Todo lo ve y analiza el sistema, desde el relato posmoderno,
nimio e intrascendente más privado a la rareza queer de la
extravagancia solipsista. Todo puede ser curado o corregido por la
medicina científica o la ideología capitalista. Para ello existen los
hospitales y el bombardeo masivo de la publicidad, para extraer del cuerpo con
violencia metódica la patología invasora, cualquier mal que adopte rasgos de
etiquetas elaboradas previamente en el laboratorio omnicomprensivo de la
cultura.
El capitalismo no tiene sustancia sino accidentes
acumulados, una retahíla de agresiones al cuerpo transformadas en emociones o
sentimientos psicológicos, experiencias del sufrir cotidiano, de un viaje a
remotos paisajes edulcorados sin perfiles materiales ni principio ni final.

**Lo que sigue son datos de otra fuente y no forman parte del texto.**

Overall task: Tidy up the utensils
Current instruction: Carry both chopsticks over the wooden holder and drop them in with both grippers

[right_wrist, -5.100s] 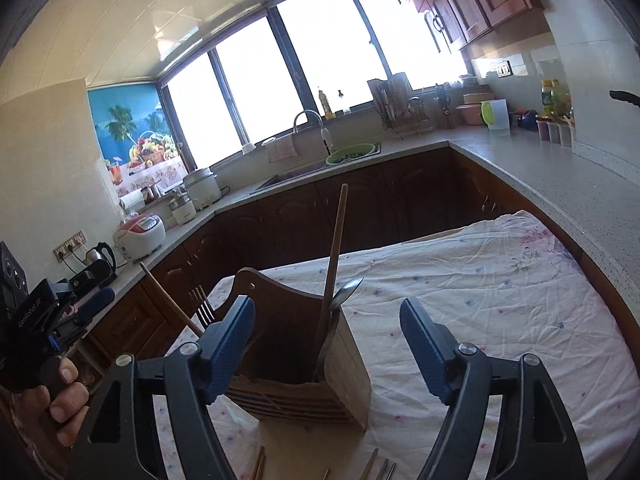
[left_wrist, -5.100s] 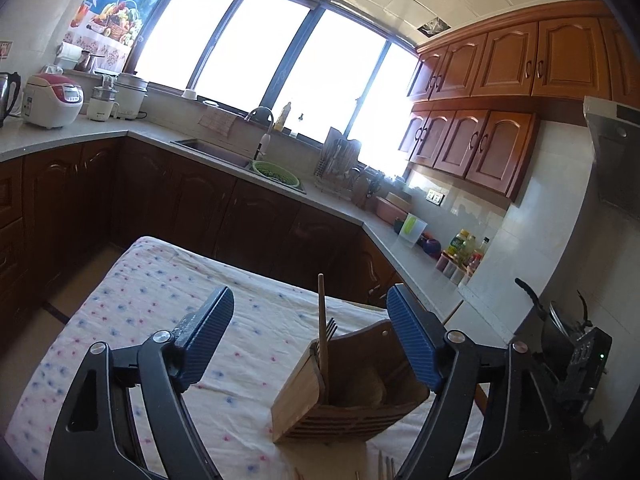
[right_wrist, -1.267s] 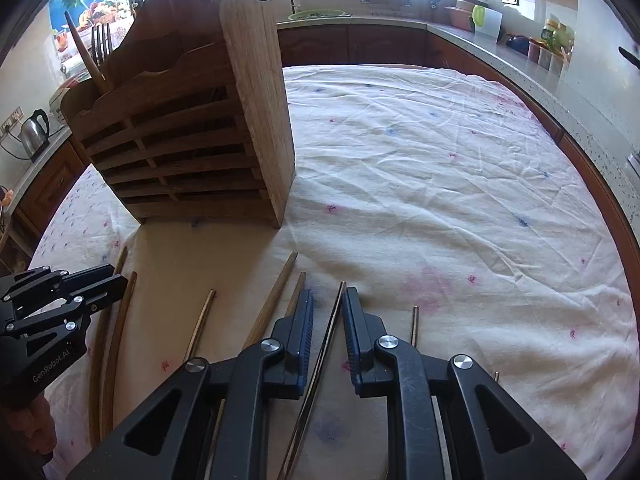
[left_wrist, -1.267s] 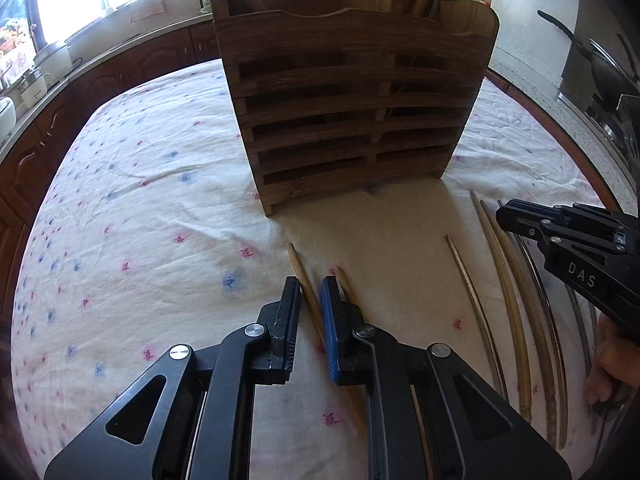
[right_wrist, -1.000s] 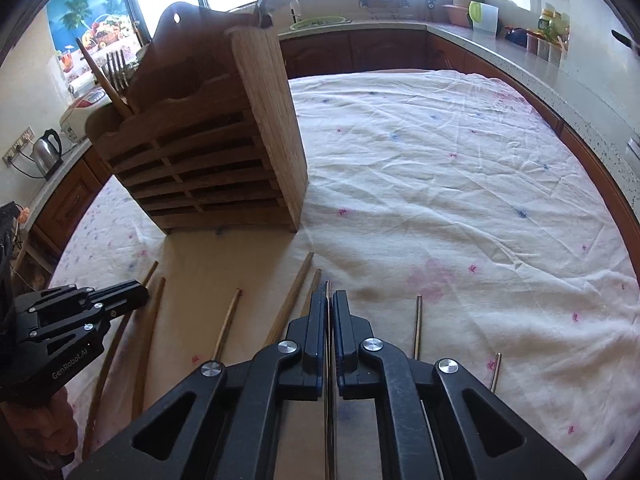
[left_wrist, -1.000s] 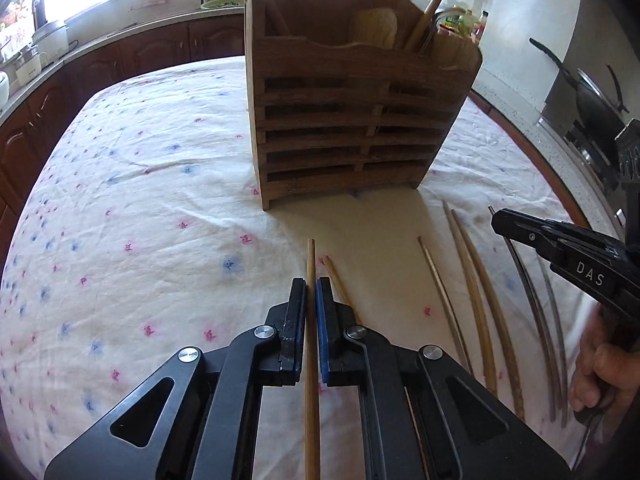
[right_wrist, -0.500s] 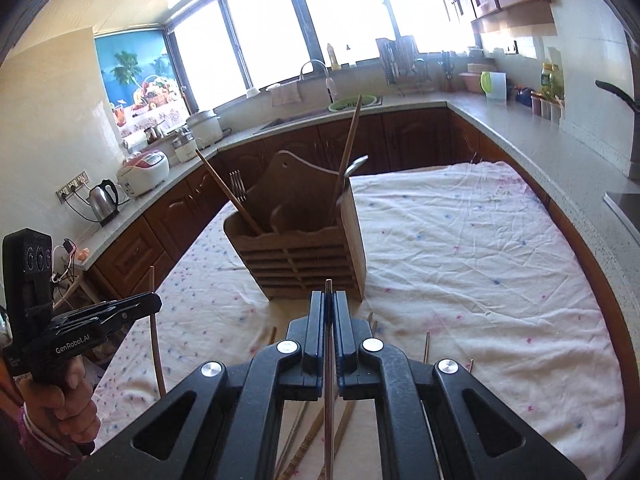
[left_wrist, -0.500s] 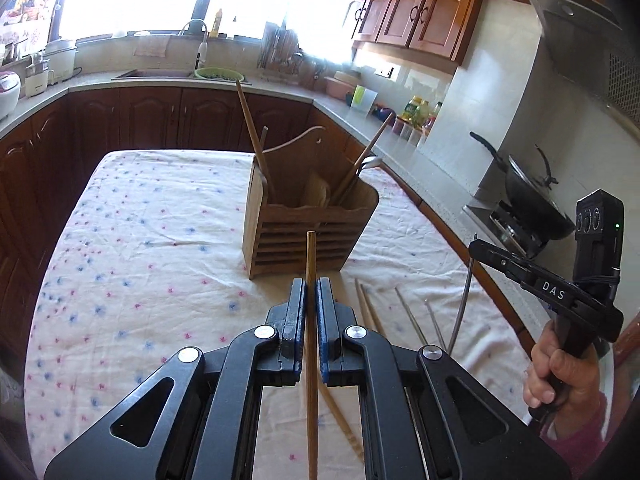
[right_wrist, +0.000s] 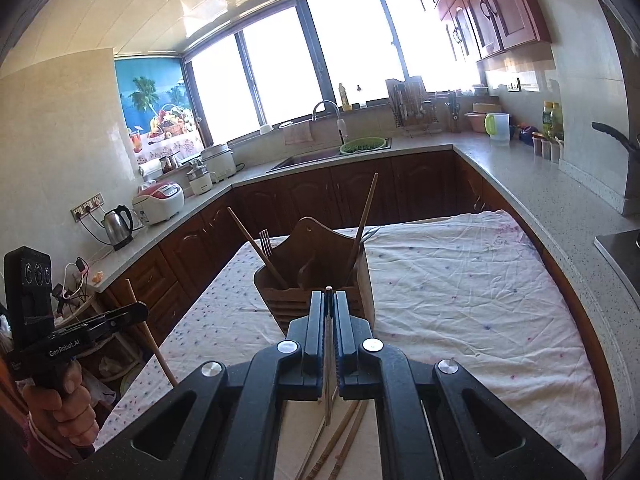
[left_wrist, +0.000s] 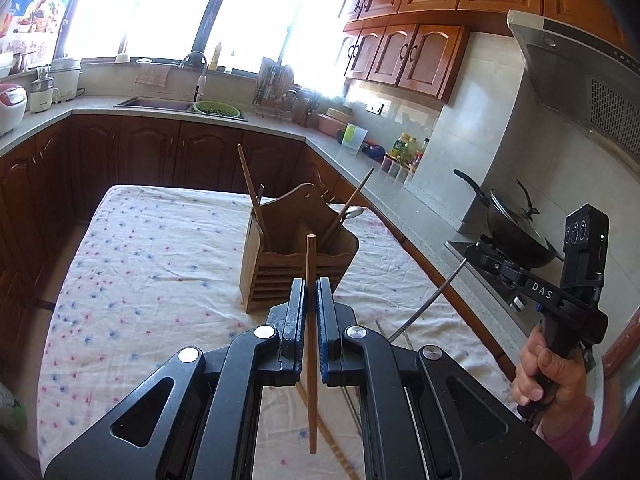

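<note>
the left hand-held gripper [left_wrist: 310,294] has its jaws clamped on a wooden chopstick [left_wrist: 311,344], which stands nearly upright between the blue pads and sticks out above and below them. beyond it, a wooden utensil holder [left_wrist: 298,270] sits on the table [left_wrist: 152,264], which wears a flower-dotted cloth. the holder already has chopsticks and a spoon leaning in it. at the right, a hand [left_wrist: 544,372] grips the right hand-held gripper [left_wrist: 472,254], closed on a thin metal chopstick [left_wrist: 430,300].
</note>
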The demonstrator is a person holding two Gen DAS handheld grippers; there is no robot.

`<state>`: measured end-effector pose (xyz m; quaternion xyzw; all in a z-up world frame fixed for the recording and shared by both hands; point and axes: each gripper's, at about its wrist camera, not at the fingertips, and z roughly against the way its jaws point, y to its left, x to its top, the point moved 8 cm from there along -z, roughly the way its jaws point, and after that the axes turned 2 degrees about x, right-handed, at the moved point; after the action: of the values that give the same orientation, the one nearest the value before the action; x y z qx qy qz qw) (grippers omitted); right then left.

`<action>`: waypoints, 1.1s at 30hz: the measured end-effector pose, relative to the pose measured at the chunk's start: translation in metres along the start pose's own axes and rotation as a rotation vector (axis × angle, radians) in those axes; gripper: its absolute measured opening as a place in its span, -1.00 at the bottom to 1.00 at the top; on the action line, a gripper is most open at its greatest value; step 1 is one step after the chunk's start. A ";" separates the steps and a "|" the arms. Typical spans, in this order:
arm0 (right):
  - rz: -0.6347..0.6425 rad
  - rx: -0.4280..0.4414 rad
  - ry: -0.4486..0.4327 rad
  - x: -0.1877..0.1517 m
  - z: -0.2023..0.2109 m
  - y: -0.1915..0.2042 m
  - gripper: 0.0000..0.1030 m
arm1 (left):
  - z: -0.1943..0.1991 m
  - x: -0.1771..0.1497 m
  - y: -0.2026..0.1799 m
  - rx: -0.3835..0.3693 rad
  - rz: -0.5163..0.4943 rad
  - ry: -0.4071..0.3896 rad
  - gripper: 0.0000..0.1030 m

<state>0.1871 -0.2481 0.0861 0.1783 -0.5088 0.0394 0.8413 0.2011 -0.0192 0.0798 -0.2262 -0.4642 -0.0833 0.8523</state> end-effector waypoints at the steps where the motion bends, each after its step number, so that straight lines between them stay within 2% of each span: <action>1: -0.001 0.000 -0.002 0.001 0.000 0.000 -0.92 | 0.000 0.001 0.001 0.001 0.002 -0.005 -0.92; 8: -0.002 -0.002 -0.026 0.010 0.002 -0.001 -0.92 | 0.002 0.017 0.006 0.022 0.021 -0.062 -0.92; 12: -0.003 0.002 -0.051 0.021 0.003 -0.002 -0.92 | 0.003 0.034 0.005 0.071 -0.007 -0.125 -0.92; 21: 0.007 0.006 -0.156 0.074 0.003 0.001 -0.92 | 0.000 0.104 0.002 0.081 -0.013 -0.281 -0.92; 27: 0.000 0.002 -0.218 0.118 -0.015 0.000 -0.92 | -0.025 0.149 0.009 0.135 -0.008 -0.379 -0.92; 33: -0.021 -0.002 -0.212 0.132 -0.054 -0.011 -0.92 | -0.065 0.154 0.034 0.167 0.069 -0.413 -0.92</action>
<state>0.2984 -0.2553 0.1754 0.1862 -0.5932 0.0109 0.7832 0.3476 -0.0092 0.1670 -0.1829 -0.6262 0.0324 0.7572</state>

Ir
y venir no tienen sentido. Vamos y retornamos sin acopio consciente de la
realidad que nos lleva y contiene, sin preguntas que elevar al espacio y el
tiempo públicos, a través de respuestas formateadas por el gran hermano que
piensa por nosotros.
Habitamos un mundo de ciencia ficción, un futuro permanente
que jamás alcanza su plenitud, un llegar a ser inducido: producir
para comprar, comprar para mover la rueda de la economía, siempre en regular
movimiento de instantes a momentos vacíos, eviscerados, inasibles para el
entendimiento humano. La plenitud capitalista es el acontecimiento que se
deshace sin dejar huella en la memoria.
Todo gira alrededor del olvido, desterrar lo que somos,
matar al Otro con la indiferencia, evitar lo común, nuestra vulnerabilidad
esencial, la precariedad vital en la que nos desarrollamos día a día. Coge
el dinero y corre, cállate, huye de tu mirada, adéntrate en el túnel del
porvenir consumista, sé un tú más y mediocre y no un nosotros liberador
y constructivo.
Tarea de colosos o dioses la de escapar del cuerpo propio,
sometido y enfermizo desde un Yo raquítico, quimérico y expuesto al
bombardeo incesante de datos alfanuméricos. Una complejidad hecha de la
biopolítica de Foucault y del concepto de alienación de Marx. La utopía de otro
mundo posible nunca echará raíces profundas a partir de esa mismisidad
disciplinada por el neoliberalismo capitalista disperso en millones de avatares
mudos e impotentes ante la realidad abrumadora que los (nos) enajena.